■ PROBLEM REQUIREMENTS
Every entry should be copied exactly, with nothing added or dropped.

======== RECORDS ========

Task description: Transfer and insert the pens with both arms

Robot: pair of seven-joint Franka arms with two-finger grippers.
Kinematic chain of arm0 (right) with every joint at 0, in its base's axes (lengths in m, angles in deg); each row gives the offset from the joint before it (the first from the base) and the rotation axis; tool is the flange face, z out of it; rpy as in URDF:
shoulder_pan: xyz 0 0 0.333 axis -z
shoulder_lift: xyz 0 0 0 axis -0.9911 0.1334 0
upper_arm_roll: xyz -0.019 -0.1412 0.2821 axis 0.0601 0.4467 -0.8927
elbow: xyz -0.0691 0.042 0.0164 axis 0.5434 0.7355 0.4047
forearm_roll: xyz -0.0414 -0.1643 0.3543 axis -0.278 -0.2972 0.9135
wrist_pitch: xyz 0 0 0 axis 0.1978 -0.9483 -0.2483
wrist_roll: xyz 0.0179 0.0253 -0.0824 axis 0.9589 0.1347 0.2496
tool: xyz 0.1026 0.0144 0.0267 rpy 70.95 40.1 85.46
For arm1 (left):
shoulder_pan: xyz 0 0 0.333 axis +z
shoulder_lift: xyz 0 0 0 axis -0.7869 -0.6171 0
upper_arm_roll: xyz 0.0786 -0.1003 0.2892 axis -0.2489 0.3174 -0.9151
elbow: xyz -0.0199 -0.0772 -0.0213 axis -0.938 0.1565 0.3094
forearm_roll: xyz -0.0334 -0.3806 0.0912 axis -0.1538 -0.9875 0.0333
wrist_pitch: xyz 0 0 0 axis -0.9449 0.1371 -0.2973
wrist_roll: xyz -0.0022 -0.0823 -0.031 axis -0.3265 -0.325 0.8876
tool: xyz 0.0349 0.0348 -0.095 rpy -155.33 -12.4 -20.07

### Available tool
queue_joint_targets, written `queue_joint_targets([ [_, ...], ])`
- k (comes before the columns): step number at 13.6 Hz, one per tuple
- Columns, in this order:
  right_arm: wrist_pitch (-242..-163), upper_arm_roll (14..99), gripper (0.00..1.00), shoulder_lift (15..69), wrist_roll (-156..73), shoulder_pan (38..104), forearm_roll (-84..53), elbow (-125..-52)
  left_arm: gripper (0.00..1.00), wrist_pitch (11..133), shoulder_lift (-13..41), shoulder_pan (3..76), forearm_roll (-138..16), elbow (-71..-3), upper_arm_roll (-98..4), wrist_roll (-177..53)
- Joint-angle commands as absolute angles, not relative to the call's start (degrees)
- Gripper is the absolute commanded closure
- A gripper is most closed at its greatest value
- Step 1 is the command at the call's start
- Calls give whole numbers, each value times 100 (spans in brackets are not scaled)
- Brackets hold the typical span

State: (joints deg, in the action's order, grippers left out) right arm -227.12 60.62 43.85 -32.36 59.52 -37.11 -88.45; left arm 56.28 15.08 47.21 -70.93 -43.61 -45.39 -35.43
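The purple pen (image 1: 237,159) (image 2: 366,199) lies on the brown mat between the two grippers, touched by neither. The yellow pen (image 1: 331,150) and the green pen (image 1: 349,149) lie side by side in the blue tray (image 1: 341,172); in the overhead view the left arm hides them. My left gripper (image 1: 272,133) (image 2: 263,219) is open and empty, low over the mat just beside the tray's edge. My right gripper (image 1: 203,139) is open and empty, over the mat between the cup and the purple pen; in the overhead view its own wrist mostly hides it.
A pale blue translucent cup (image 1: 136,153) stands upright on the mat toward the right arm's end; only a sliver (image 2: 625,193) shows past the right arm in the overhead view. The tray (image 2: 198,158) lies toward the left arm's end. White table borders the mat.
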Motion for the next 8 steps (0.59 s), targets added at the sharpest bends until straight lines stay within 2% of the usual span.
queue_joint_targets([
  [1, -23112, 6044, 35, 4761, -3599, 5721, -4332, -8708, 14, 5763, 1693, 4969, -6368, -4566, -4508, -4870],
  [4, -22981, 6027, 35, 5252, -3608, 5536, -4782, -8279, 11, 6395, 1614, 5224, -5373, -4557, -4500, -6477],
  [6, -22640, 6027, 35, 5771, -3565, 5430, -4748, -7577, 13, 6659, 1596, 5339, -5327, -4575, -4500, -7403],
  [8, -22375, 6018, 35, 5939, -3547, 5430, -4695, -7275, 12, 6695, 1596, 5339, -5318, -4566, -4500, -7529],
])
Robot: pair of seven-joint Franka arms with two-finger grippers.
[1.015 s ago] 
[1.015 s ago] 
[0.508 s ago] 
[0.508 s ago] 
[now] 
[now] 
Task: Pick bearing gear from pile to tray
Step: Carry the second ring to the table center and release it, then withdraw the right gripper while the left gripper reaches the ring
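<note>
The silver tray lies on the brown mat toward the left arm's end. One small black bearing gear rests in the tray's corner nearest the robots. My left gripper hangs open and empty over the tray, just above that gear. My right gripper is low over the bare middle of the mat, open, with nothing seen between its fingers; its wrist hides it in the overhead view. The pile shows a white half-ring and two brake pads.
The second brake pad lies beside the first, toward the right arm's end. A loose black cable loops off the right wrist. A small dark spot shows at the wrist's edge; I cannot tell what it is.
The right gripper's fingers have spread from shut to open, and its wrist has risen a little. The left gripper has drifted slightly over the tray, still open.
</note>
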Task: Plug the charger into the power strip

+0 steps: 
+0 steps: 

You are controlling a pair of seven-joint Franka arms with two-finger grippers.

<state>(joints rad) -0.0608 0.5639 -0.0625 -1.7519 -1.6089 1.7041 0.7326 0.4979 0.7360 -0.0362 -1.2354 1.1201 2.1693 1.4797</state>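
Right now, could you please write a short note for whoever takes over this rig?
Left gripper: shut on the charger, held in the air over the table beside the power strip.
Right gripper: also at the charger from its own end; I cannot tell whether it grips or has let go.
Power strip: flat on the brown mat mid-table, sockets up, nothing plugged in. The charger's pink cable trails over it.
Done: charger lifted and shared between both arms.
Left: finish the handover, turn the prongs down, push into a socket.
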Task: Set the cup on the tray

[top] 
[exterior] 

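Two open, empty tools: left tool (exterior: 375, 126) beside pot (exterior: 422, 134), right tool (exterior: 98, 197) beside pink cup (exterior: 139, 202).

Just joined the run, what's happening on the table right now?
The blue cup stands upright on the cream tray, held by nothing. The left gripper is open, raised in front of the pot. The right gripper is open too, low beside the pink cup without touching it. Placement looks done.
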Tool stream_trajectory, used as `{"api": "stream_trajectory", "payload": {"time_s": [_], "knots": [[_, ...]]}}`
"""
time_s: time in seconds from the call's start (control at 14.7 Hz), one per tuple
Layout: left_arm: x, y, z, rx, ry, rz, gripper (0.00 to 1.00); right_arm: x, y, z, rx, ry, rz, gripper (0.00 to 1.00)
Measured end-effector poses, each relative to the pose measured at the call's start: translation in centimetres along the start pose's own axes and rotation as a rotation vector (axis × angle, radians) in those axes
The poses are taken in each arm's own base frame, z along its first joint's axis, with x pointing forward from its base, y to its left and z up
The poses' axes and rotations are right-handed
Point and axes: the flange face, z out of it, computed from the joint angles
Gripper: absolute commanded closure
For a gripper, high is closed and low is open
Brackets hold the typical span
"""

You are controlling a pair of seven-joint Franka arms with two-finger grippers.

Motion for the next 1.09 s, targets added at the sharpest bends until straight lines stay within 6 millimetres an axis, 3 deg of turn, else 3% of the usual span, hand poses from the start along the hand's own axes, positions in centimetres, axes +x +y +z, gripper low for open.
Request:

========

■ ANSWER
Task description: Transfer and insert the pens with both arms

Robot: pair of seven-joint Franka arms with two-finger grippers.
Kinematic chain of arm0 (right) with every joint at 0, in its base's axes (lengths in m, angles in deg); each row gives the offset from the joint before it (the first from the base) and the rotation axis; tool is the flange face, z out of it; rpy as in URDF:
shoulder_pan: xyz 0 0 0.333 axis -z
shoulder_lift: xyz 0 0 0 axis -0.9911 0.1334 0
upper_arm_roll: xyz -0.019 -0.1412 0.2821 axis 0.0601 0.4467 -0.8927
elbow: xyz -0.0691 0.042 0.0164 axis 0.5434 0.7355 0.4047
forearm_roll: xyz -0.0414 -0.1643 0.3543 axis -0.278 -0.2972 0.9135
wrist_pitch: xyz 0 0 0 axis 0.1978 -0.9483 -0.2483
wrist_roll: xyz 0.0179 0.0253 -0.0824 axis 0.9589 0.1347 0.2496
tool: xyz 0.1026 0.0144 0.0267 rpy 70.95 40.1 85.46
For arm1 (left):
shoulder_pan: xyz 0 0 0.333 axis +z
shoulder_lift: xyz 0 0 0 axis -0.7869 -0.6171 0
upper_arm_roll: xyz 0.0786 -0.1003 0.2892 axis -0.2489 0.3174 -0.9151
elbow: xyz -0.0199 -0.0772 -0.0213 axis -0.938 0.1565 0.3094
forearm_roll: xyz -0.0334 -0.3806 0.0912 axis -0.1538 -0.9875 0.0333
wrist_pitch: xyz 0 0 0 axis -0.9449 0.1371 -0.2973
wrist_roll: xyz -0.0022 -0.0823 -0.031 axis -0.3265 -0.325 0.8876
tool: xyz 0.0349 0.0348 -0.095 rpy -155.33 -12.4 -20.07

### Available tool
queue_joint_targets, written `queue_joint_targets([ [_, ...], ])`
- k (comes before the columns): step number at 13.6 Hz, one per tuple
- Columns, in this order:
  right_arm: wrist_pitch (-242..-163), upper_arm_roll (14..99), gripper (0.00..1.00), shoulder_lift (15..69), wrist_roll (-156..73), shoulder_pan (38..104), forearm_roll (-84..53), elbow (-125..-52)
  left_arm: gripper (0.00..1.00), wrist_pitch (11..133), shoulder_lift (-13..41), shoulder_pan (3..76), forearm_roll (-138..16), elbow (-71..-3), upper_arm_roll (-98..4), wrist_roll (-177..53)
- Joint-angle commands as absolute angles, not relative to the call's start (degrees)
- Gripper is the absolute commanded closure
- A gripper is most closed at its greatest value
- Step 1 is the command at the call's start
- Calls give whole numbers, each value times 100 (spans in brackets are not scaled)
- Brackets hold the typical span

State: (joints deg, in the action's order, grippers left out) right arm -227.12 60.62 43.85 -32.36 59.52 -37.11 -88.45; left arm 56.28 15.08 47.21 -70.93 -43.61 -45.39 -35.43
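The purple pen (image 1: 237,159) (image 2: 366,199) lies on the brown mat between the two grippers, touched by neither. The yellow pen (image 1: 331,150) and the green pen (image 1: 349,149) lie side by side in the blue tray (image 1: 341,172); in the overhead view the left arm hides them. My left gripper (image 1: 272,133) (image 2: 263,219) is open and empty, low over the mat just beside the tray's edge. My right gripper (image 1: 203,139) is open and empty, over the mat between the cup and the purple pen; in the overhead view its own wrist mostly hides it.
A pale blue translucent cup (image 1: 136,153) stands upright on the mat toward the right arm's end; only a sliver (image 2: 625,193) shows past the right arm in the overhead view. The tray (image 2: 198,158) lies toward the left arm's end. White table borders the mat.
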Motion for the next 8 steps (0.59 s), targets added at the sharpest bends until straight lines stay within 2% of the usual span.
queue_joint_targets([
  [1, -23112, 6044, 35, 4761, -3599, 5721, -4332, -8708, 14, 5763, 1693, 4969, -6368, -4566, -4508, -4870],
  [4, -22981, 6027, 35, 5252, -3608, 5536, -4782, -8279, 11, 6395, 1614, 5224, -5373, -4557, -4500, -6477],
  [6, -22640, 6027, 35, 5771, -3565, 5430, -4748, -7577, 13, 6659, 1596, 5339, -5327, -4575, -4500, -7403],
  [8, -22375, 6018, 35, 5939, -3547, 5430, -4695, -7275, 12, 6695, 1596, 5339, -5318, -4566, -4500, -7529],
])
Robot: pair of seven-joint Franka arms with two-finger grippers.
[1.015 s ago] 
[1.015 s ago] 
[0.508 s ago] 
[0.508 s ago] 
[now] 
[now] 
Task: Pick bearing gear from pile to tray
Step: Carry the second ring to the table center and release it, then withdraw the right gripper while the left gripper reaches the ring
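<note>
The silver tray lies on the brown mat toward the left arm's end. One small black bearing gear rests in the tray's corner nearest the robots. My left gripper hangs open and empty over the tray, just above that gear. My right gripper is low over the bare middle of the mat, open, with nothing seen between its fingers; its wrist hides it in the overhead view. The pile shows a white half-ring and two brake pads.
The second brake pad lies beside the first, toward the right arm's end. A loose black cable loops off the right wrist. A small dark spot shows at the wrist's edge; I cannot tell what it is.
The right gripper's fingers have spread from shut to open, and its wrist has risen a little. The left gripper has drifted slightly over the tray, still open.
</note>
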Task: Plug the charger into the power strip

+0 steps: 
+0 steps: 

You are controlling a pair of seven-joint Franka arms with two-finger grippers.

<state>(joints rad) -0.0608 0.5639 -0.0625 -1.7519 -1.6089 1.7041 0.7326 0.4979 0.7360 -0.0362 -1.2354 1.1201 2.1693 1.4797</state>
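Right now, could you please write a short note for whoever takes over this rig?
Left gripper: shut on the charger, held in the air over the table beside the power strip.
Right gripper: also at the charger from its own end; I cannot tell whether it grips or has let go.
Power strip: flat on the brown mat mid-table, sockets up, nothing plugged in. The charger's pink cable trails over it.
Done: charger lifted and shared between both arms.
Left: finish the handover, turn the prongs down, push into a socket.
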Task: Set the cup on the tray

[top] 
[exterior] 

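Two open, empty tools: left tool (exterior: 375, 126) beside pot (exterior: 422, 134), right tool (exterior: 98, 197) beside pink cup (exterior: 139, 202).

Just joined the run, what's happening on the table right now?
The blue cup stands upright on the cream tray, held by nothing. The left gripper is open, raised in front of the pot. The right gripper is open too, low beside the pink cup without touching it. Placement looks done.
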Tool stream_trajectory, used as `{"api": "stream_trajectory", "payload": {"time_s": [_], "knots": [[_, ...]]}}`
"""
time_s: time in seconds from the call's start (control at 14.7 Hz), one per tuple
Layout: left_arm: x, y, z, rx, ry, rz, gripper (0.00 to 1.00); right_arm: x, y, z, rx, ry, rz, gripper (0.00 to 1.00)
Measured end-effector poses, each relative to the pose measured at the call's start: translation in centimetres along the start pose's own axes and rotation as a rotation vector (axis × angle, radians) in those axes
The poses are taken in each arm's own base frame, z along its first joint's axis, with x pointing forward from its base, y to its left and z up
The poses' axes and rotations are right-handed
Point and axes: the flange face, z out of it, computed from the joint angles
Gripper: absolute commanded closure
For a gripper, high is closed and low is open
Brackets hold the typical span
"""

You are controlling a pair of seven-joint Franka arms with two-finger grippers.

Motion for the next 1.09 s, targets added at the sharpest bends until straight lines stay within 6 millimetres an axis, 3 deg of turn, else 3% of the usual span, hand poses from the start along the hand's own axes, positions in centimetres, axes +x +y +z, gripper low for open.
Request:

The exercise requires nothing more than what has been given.